Très tôt le matin du 24 novembre, le LTC Truong dépêche le 3è Bataillon de Parachutistes à sa gauche pour intercepter les troupes ennemies. Ce bataillon fait contact avec l'ennemi à 8 heures 45; celui-ci rebrousse chemin. Le LTC dépêche le 5è Bataillon de Parachutistes vers sa droite. Ce bataillon fait contact avec l'ennemi à 10 heures 50. Les troupes ennemies sont prises entre deux positions de blocage. Le LTC Truong donne l'ordre au Commandant Schwarzkopf de faire tirer l'artillerie sur l'ennemi pendant un moment - environ une demie heure - puis lance le 7è Bataillon de Parachutistes et le 8è Bataillon de Parachutistes vers le bas de la montagne et coince l'ennemi contre la rivière d'Ia Drang. Dans cet engagement, l'ennemi subit à peu près 65 tués et abandonne à l'arrière 58 armes de toute sorte.

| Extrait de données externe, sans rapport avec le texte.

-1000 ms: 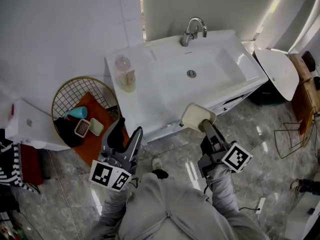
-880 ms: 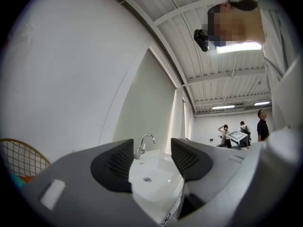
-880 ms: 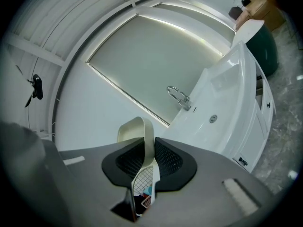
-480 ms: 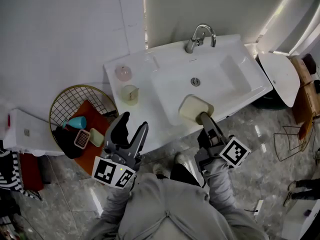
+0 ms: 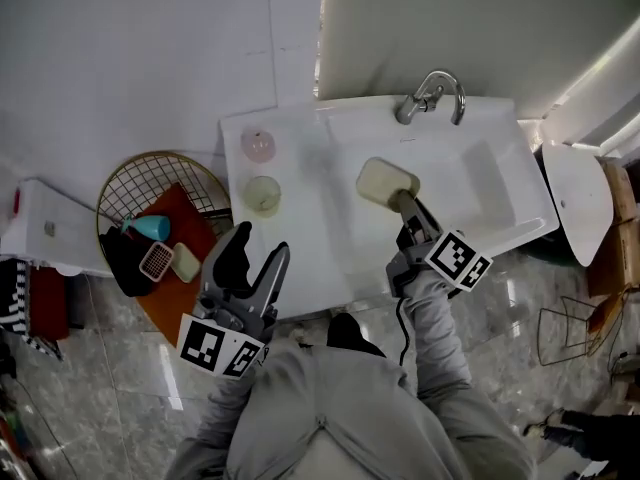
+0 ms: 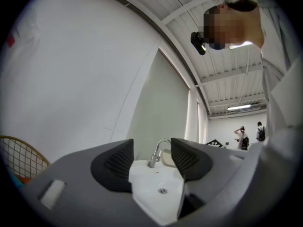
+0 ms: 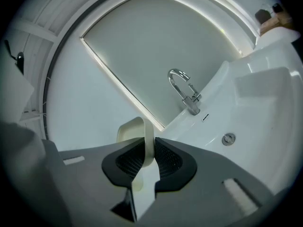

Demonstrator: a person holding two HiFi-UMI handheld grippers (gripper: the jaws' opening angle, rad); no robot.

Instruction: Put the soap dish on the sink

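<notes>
Nearest, over the sink's [image 5: 310, 258] front left corner, the left gripper [image 5: 258, 246] is held with its jaws spread and nothing between them. Further in, the right gripper [image 5: 402, 202] reaches over the basin, clamped on one wall of a cream soap dish [image 5: 384, 180]. The dish sits above the basin's left half (contact with the porcelain cannot be made out). Its long axis runs roughly in line with the jaws, pointing toward the sink's back left. A chrome faucet [image 5: 432, 96] stands at the sink's back rim.
</notes>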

Il est bien vrai que le Général Schwarzkopf était présent dans l'Opération Than Phong 7. Néanmoins, sa participation était celle d'un exclus. Il voyait seulement les actions qui se produisaient sur la scène, mais ne se rendait pas compte de ce qui se passait dans les coulisses. Bien qu'il fût, et soit encore, une militaire, il semble ne pas être capable de différentier entre les deux aspects de contrôle et commandement d'une opération militaire: le LTC Truong commandait l'opération, mais le Commandement du 2è Corps contrôlait l'opération. En plus, il n'avait pas connaissance de la participation active des Rangers des Forces Spéciales dans l'opération. Ces derniers opéraient les missions en top secret et leurs activités étaient rarement mentionnées dans les documents officiels américains aussi bien que vietnamiens. En fait, on doit se fier à un document Việt Cộng pour se rendre compte du rôle furtif des Rangers des Forces Spéciales dans la bataille de Pleime-ChuPong-IaDrang.

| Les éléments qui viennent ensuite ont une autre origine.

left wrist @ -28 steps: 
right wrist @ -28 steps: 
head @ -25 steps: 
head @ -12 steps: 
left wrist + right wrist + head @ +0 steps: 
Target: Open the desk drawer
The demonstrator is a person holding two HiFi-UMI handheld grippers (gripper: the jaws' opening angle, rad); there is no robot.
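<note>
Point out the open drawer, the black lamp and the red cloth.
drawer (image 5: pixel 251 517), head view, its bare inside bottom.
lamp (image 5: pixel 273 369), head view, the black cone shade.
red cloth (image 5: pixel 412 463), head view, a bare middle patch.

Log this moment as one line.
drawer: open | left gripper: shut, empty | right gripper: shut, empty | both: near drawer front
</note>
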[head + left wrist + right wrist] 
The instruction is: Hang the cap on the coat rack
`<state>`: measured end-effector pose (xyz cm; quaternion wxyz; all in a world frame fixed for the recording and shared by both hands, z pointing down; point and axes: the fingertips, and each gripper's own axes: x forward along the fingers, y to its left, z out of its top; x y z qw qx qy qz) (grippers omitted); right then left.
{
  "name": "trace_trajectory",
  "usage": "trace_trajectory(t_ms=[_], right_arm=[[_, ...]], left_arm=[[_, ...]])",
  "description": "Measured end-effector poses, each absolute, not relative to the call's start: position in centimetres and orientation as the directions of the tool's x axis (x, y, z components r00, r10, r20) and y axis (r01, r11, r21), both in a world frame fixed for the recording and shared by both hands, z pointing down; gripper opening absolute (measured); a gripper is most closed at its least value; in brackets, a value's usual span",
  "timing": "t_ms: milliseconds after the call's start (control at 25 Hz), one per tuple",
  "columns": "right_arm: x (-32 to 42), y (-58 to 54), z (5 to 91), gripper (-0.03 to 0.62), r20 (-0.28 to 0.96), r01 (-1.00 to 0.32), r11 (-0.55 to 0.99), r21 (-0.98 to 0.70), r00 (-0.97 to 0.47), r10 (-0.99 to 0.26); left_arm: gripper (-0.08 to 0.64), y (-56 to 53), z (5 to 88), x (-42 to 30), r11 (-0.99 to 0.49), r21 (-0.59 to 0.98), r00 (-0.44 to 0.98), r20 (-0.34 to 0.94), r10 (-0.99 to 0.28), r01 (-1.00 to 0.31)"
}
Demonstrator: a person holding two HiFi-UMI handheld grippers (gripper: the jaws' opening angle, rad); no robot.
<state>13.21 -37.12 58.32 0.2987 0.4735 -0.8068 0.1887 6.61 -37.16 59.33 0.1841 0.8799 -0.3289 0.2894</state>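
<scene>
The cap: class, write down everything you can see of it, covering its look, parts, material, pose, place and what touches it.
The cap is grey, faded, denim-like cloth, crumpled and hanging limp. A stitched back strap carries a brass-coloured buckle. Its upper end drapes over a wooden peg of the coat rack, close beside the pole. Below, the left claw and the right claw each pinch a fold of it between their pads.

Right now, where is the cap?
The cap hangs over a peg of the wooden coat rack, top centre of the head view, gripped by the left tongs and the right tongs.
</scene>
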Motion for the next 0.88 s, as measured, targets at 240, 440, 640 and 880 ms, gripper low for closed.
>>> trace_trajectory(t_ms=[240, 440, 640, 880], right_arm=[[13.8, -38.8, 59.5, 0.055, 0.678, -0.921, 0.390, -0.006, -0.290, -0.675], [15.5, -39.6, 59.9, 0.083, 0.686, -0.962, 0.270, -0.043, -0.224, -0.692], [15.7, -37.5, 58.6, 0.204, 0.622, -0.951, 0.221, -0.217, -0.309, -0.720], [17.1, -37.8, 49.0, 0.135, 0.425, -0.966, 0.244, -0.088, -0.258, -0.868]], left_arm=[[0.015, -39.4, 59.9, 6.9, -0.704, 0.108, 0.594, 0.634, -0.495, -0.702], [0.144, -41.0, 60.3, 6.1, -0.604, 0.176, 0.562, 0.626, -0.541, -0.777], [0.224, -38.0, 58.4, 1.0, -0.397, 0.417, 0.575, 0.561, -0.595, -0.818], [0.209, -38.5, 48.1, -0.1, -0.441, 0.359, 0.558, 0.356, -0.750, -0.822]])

(*) Dans le passé, le Commandement du 2è Corps d'Armée a effectué les opérations
- Thần Phong 1, une opération de nettoyage routier de la Route Nationale QL 19, du 16/07 au 25/07/1965, et
- Thần Phong 3, une opération de nettoyage routier de la Route Nationale QL 21, du 19/08 au 02/09/1965.

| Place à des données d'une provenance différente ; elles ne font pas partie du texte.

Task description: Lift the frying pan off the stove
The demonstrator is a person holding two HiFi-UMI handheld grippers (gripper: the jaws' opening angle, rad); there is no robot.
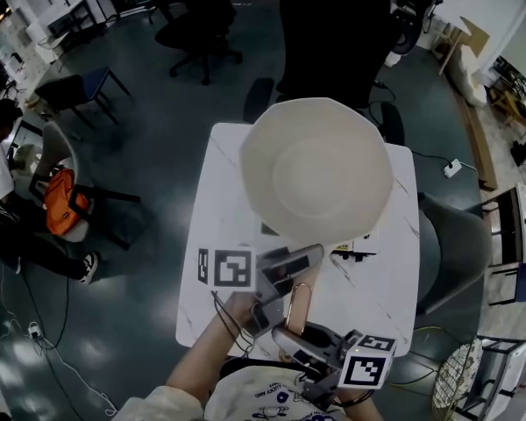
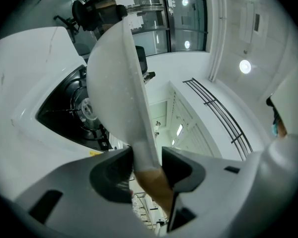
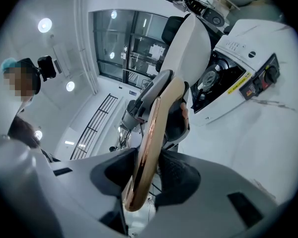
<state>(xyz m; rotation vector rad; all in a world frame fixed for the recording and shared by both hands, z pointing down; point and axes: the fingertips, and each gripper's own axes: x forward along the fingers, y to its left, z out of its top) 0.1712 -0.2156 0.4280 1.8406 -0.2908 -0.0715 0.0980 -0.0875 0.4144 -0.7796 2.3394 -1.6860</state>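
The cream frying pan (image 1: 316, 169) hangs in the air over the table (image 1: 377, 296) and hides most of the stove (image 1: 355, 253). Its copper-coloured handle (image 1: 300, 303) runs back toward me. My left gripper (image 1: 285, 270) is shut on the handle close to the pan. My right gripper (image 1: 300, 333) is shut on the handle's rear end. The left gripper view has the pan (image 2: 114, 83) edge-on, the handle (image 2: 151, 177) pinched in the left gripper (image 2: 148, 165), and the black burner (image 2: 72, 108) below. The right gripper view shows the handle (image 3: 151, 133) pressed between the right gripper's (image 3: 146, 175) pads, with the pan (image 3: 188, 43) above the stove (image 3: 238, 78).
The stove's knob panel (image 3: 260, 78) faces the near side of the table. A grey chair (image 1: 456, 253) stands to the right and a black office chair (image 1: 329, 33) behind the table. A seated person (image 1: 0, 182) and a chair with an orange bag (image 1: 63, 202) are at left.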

- Thần Phong 6 commença dans la province de Binh Dinh en mi-octobre 1965 et termina dans la province de Quang Duc le 24 octobre 1965, alors que la bataille de Pleime était en train de se dérouler. commenced in Binh Dinh Province in mid-October 1965 and terminated in Quang Duc Province on October 24 1965, while the Pleime Battle was unfolding.

Nguyen Van Tin
27 avril 2008

(Note ajoutée le 11/5/2011: L'entrée du G3 Journal/IFFV, le 19/19/1965 à 16:55H, indique que la Brigade de Parachutistes ARVN opèrait sous contrôle direct de G3/2è Corps d'Armée pendant l'opération Than Phong 7: "Fwd CP states the elem's in Abn TF area was coordinated at higher levels than Fwd G3. The Abn TF knows about it.").